• What the task asks: Could you restate word for word only the lines below from the one holding "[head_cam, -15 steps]" to the one holding "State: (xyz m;", inclusive, and leave out the pictures?

• Data supplied:
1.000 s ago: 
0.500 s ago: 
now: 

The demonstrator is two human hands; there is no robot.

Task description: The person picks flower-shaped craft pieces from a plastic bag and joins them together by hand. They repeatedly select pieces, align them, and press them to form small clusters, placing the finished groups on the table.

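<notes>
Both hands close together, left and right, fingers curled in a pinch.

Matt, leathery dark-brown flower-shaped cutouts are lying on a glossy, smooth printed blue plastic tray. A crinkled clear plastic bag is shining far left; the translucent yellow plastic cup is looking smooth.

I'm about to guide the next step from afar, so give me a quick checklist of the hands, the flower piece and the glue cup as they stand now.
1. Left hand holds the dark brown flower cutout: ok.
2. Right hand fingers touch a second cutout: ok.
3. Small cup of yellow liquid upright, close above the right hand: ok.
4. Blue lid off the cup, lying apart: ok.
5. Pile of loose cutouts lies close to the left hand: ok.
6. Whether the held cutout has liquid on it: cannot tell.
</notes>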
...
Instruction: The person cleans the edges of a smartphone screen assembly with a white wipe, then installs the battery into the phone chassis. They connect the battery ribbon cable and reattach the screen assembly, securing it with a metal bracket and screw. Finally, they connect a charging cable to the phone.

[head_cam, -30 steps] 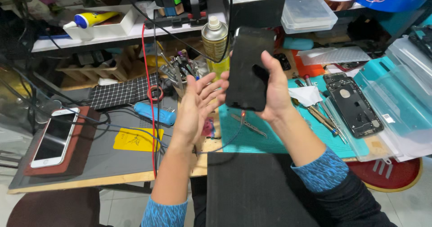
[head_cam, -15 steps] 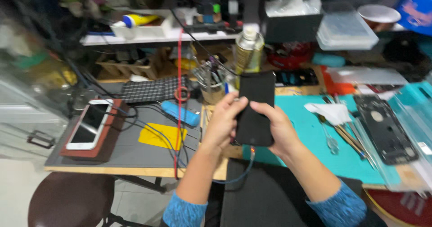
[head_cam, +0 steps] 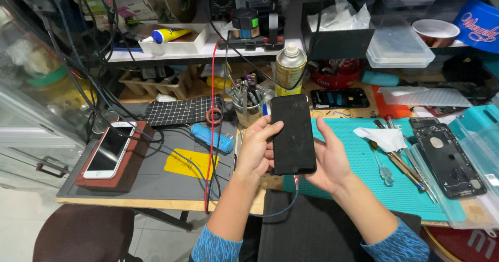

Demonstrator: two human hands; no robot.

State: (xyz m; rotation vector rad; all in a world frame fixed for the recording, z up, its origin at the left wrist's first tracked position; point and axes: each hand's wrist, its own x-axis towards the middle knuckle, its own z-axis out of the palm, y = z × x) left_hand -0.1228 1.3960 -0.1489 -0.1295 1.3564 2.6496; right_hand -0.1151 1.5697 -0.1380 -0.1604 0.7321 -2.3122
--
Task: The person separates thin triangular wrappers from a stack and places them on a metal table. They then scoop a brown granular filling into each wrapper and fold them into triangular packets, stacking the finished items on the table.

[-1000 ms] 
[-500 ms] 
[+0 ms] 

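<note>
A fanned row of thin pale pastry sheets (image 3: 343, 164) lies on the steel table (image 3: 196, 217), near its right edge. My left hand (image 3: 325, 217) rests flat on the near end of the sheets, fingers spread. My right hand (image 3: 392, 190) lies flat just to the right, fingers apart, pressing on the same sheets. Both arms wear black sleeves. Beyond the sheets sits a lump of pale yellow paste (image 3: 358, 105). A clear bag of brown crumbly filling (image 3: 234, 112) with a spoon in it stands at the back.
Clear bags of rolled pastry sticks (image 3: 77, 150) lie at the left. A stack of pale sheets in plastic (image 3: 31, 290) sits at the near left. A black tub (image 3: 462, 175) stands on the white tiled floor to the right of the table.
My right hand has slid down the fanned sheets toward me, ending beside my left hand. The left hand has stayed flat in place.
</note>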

• Solution to this exercise:
[head_cam, -15 steps] 
[head_cam, +0 steps] 

Demonstrator: two human hands; no robot.

State: (xyz m; rotation vector rad; all in a world frame fixed for the recording, z up, its origin at the left wrist's first tracked position; point and axes: each hand's wrist, its own x-axis towards the middle knuckle, its own z-axis out of the palm, y = z × x) left_hand -0.1228 1.3960 -0.1489 -0.1295 1.3564 2.6496; right_hand -0.1151 1.5697 -0.1380 -0.1604 0.7321 -2.3122

Nothing more remains to be added to this answer.